Onde os rios se juntam
A blitz biológica focou nos rios locais, para que os vizinhos conheçam a vida que existe em suas margens - o nome em inglês é The Home River Bioblitz. Por um tempo determinado, que podia ser uma ou duas horas, o grupo percorreu a beira dos rios registrando plantas e animais presentes.
O formato foi criado nos parques naturais dos EUA para orientar atividades dos visitantes. Logo, o modelo foi adotado por escolas para engajar os alunos em ações práticas ao ar livre. Agora, esse tipo de evento ajuda também na base de dados de pesquisadores acadêmicos e também em políticas públicas.
Nas Américas, elas aconteceram no último domingo no Chile, Peru, México, Jamaica, EUA e Canadá. Na Europa, teve expedição na Espanha, Itália, Inglaterra, Suíça, Grécia, Eslovênia, Montenegro e Albânia - a região balcânica é a que mais preserva rios em estado primitivo no continente, mas há mais de 300 projetos de represas para a área (no Brasil, o rio mais ameaçado com planos de hidrelétricas é o límpido Tapajós). Além disso, houve ações nas Filipinas, Indonésia, Malásia, Ruanda e Nigéria.

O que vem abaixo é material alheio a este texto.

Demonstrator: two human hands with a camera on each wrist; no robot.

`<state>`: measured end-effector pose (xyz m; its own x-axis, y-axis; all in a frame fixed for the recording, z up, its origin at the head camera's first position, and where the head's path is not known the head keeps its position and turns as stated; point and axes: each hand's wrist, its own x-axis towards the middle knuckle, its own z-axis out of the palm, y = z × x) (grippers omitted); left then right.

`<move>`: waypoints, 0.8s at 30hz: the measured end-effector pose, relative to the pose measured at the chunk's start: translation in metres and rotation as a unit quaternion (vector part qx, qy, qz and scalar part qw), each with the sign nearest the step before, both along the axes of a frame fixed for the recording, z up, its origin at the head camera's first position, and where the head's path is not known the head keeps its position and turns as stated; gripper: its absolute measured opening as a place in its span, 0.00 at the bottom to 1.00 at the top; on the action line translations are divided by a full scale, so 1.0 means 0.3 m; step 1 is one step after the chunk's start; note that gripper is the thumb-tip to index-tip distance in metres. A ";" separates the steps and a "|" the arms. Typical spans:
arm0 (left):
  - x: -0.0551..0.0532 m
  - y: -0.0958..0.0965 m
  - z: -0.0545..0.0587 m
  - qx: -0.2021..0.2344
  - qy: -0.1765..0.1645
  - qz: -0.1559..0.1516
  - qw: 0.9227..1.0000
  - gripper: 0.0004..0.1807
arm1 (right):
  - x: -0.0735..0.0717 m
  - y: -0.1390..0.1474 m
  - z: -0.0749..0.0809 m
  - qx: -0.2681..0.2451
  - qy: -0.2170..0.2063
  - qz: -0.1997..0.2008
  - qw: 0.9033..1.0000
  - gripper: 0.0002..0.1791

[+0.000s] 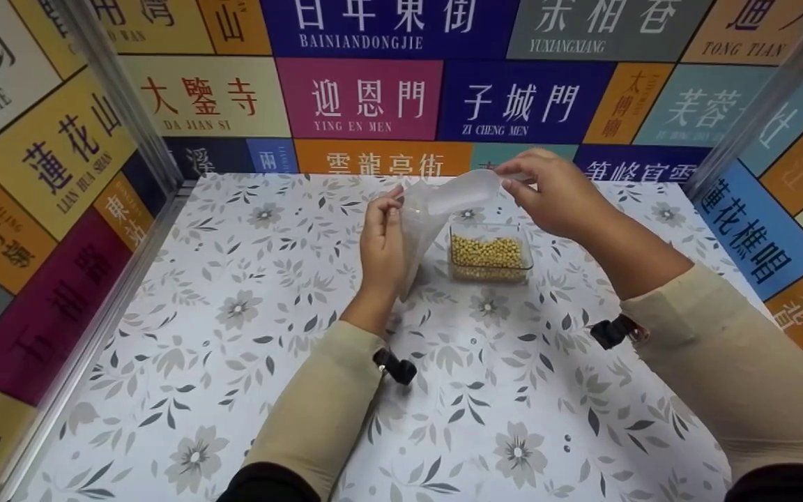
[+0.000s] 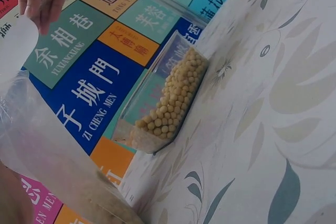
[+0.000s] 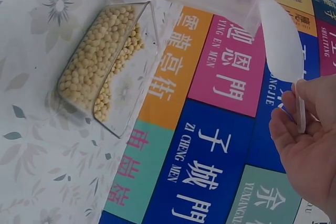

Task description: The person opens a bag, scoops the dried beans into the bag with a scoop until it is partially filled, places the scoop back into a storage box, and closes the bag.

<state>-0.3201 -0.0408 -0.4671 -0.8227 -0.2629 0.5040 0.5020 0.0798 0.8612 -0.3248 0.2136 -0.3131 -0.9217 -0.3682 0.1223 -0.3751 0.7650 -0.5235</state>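
Near the far edge of the table (image 1: 443,432), just right of the bag (image 1: 422,233): a clear, rectangular box (image 1: 492,265), open on top, with smooth, see-through walls and rounded corners. Inside, a heap of small, round, yellow beans (image 1: 485,249), banked unevenly and visible straight through the sides. In the bag, too, a tan mass gathered low down, blurred by the cloudy plastic; too faint to tell exactly what. Soft and translucent, creased at the mouth, narrowing toward the bottom and tilted above the table.

With the left hand (image 1: 384,233), grips the bag by its upper part, fingers bent and closed around the film near the opening. With the right hand (image 1: 548,188), pinches the thin handle of a white scoop (image 1: 468,190) between thumb and bent fingers, with almost no gap left. Rounded and broad at the blade, smooth, slightly see-through; held in the air with the blade's end at the bag's mouth, above and behind the box. Beneath, a white surface printed with grey flowers and leaves; behind, flat colored panels (image 1: 360,90) lettered with place names.
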 end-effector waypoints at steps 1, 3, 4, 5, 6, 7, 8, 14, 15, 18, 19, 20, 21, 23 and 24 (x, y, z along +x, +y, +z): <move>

A ONG River Collective é uma rede de estudantes, pesquisadores, ambientalistas e amantes dos esportes ao ar livre que defendem os ecossistemas no entorno dos rios e que os fluxos não sofram grandes alterações.

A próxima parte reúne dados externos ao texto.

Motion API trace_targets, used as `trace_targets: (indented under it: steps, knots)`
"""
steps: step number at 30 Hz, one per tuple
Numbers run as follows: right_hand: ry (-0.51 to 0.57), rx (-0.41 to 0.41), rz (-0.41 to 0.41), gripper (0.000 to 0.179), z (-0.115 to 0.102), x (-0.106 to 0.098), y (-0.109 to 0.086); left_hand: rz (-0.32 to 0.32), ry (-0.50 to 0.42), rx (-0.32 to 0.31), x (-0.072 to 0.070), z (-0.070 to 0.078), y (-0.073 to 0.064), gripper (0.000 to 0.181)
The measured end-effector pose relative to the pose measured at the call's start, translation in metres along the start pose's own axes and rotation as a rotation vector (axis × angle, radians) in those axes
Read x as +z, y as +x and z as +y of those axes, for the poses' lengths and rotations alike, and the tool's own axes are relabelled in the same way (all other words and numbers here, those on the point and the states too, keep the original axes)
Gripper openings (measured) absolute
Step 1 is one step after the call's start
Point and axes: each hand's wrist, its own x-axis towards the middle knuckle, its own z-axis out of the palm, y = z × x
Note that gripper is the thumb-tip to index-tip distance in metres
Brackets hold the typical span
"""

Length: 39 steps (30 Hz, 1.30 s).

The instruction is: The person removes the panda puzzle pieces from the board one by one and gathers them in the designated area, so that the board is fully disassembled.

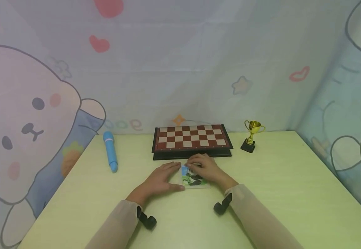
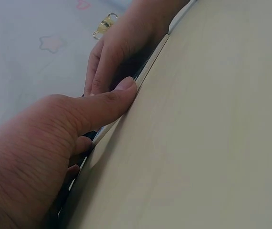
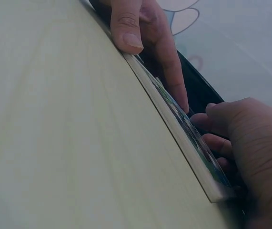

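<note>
Beige sleeves (image 1: 115, 224) sit closest, left hand (image 1: 158, 180) splayed against the panda picture (image 1: 194, 180) at its three o'clock, right hand (image 1: 209, 169) curled over the picture's one o'clock side, can't tell if pinching.

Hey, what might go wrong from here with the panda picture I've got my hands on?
The panda picture might slide or twist if your left hand, set against its left edge, lets up. Your right hand covers part of the picture, so you could miss something under it. The chessboard sits just behind, so your fingers might bump it.
</note>
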Motion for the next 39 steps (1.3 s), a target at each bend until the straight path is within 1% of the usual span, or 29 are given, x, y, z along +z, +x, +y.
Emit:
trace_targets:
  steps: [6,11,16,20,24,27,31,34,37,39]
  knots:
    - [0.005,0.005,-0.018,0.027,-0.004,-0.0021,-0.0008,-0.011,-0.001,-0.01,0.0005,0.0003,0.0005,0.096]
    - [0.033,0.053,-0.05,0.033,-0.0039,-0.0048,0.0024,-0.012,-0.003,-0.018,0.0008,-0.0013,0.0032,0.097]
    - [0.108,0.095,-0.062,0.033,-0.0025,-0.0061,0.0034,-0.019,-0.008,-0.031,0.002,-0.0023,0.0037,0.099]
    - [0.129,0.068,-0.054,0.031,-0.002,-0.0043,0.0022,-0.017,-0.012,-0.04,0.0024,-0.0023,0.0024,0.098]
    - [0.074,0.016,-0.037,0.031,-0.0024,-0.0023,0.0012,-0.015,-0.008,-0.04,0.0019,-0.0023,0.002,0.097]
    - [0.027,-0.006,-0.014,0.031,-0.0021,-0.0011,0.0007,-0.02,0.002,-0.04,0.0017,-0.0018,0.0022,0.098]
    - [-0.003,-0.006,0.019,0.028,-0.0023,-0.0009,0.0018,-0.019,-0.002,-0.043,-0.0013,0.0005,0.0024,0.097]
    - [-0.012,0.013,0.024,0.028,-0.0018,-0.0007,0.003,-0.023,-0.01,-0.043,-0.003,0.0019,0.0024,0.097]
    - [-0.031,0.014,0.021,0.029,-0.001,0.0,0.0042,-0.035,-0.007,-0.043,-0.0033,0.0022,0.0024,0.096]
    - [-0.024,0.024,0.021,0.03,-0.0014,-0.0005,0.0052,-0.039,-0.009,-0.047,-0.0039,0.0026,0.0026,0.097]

O próprio Benöhr é uma síntese disso. Praticante de caiaque, ele já fez incursões por vários rios do Chile, inclusive uma expedição de dez dias entre a nascente e a foz do rio Biobio, que surge do degelo da Cordilheira dos Andes e desce por corredeiras. Essas ações servem como estudo e divulgação de seu ativismo socioambiental.
"Faço também um mapa ecopolítico, para entender as relações de poder entre os agrupamentos humanos e o ambiente. É uma análise qualitativa: se observa, se questiona e se traça um desenho com base na antropologia atual", explica o ativista. Atualmente, ele faz mestrado na Universidade de Munique (Alemanha) e se interessa também por psicologia ambiental, estudo do comportamento humano em sua interação com o meio ambiente.